No, I’m not turning into a country western singer. Just got a search for “no closing costs no points loan cheapest rates loan”. The visit (to this article) lasted less than a full second. The obvious implication was that it wasn’t what that person was looking for.
As I have said before on many occasions, cheapest rates or lowest rates do not go with no points or no closing costs loans. Period. One of these things does not go with the others. Rate and total cost of the loan are always a tradeoff.
This is not to say that one loan with no closing costs may not be cheaper than another loan with no closing costs. The point is that there will be lower rates available with some closing costs, progressively more as you get higher closing costs. Then if you start paying points, there will be still lower rates available. There is a reason why they are paying all of your closing costs – you’re choosing a loan with a higher rate than you otherwise could have gotten.
No cost loans can be and often are the smart thing to do. Because they are the only loans where there are no costs to recover, they are the only loan that can possibly put you ahead from day one. Consider the zero cost loan as a baseline, and compute what lower rates will cost you in closing costs. Consider: If the zero cost loan is 6.75 percent at $270,000, your new balance should be $270,000. If you can get 6.5 at par with closing costs of $3500, your new balance is $273,500. Your monthly interest in the first instance is $1518.75 to start. Your interest charges in the second case are 1481.46. The lower rate cost you $3500, but saves you 37.29 per month. Divide the cost by the savings, and you break even in the ninety-fourth month – not quite eight years.

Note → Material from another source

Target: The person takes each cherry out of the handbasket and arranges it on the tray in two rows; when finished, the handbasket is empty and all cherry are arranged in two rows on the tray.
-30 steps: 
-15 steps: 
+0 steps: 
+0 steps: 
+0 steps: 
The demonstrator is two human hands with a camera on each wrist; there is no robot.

So in this example, if you think you’re likely to refinance or sell within eight years, you’ll be ahead with the zero cost loan.
If the loan has a fixed period of less than the breakeven time, you also know that the costs are not a good investment. If this loan were only fixed for five or seven years, well even if you decide to hang onto the loan after it adjusts, the rates go to precisely the same rate after adjustment. If you haven’t broken even by then, you never will.
So whereas a true zero cost is often the best and smartest way to go, it will never be the lowest rate available.